=== Dataset extract ===
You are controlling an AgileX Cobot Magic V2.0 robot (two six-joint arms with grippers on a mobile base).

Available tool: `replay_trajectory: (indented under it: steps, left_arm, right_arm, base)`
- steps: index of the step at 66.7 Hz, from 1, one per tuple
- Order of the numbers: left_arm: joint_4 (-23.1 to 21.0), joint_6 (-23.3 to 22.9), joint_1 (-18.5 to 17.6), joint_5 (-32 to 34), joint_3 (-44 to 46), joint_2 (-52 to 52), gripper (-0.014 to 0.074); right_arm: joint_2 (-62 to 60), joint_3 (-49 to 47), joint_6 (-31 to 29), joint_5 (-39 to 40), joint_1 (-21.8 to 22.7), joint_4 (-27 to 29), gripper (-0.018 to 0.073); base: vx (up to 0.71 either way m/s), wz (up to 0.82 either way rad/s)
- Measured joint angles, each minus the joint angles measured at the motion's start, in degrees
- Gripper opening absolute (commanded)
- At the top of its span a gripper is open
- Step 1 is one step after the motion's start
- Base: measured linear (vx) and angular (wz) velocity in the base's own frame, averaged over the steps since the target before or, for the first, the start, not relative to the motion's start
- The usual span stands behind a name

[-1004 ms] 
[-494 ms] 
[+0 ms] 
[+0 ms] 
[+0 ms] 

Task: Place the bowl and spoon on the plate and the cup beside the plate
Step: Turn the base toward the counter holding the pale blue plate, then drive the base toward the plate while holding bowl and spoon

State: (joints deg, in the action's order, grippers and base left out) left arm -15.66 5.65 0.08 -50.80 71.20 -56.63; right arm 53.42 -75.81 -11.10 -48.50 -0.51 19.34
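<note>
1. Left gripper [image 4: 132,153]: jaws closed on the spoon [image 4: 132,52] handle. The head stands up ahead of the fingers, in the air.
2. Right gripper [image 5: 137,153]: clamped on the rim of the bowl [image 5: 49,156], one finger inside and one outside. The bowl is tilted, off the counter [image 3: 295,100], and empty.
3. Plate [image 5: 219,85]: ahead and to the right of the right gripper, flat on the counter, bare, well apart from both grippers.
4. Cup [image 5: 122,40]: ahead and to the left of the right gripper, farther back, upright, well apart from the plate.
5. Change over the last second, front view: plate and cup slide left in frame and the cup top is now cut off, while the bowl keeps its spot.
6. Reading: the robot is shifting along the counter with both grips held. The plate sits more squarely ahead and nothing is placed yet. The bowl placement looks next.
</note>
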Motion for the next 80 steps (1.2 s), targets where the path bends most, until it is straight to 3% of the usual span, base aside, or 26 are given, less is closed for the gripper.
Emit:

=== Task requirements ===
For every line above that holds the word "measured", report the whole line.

=== Written answer ===
- Measured joint angles, each minus the joint angles measured at the motion's start, in degrees
- Base: measured linear (vx) and angular (wz) velocity in the base's own frame, averaged over the steps since the target before or, for the first, the start, not relative to the motion's start

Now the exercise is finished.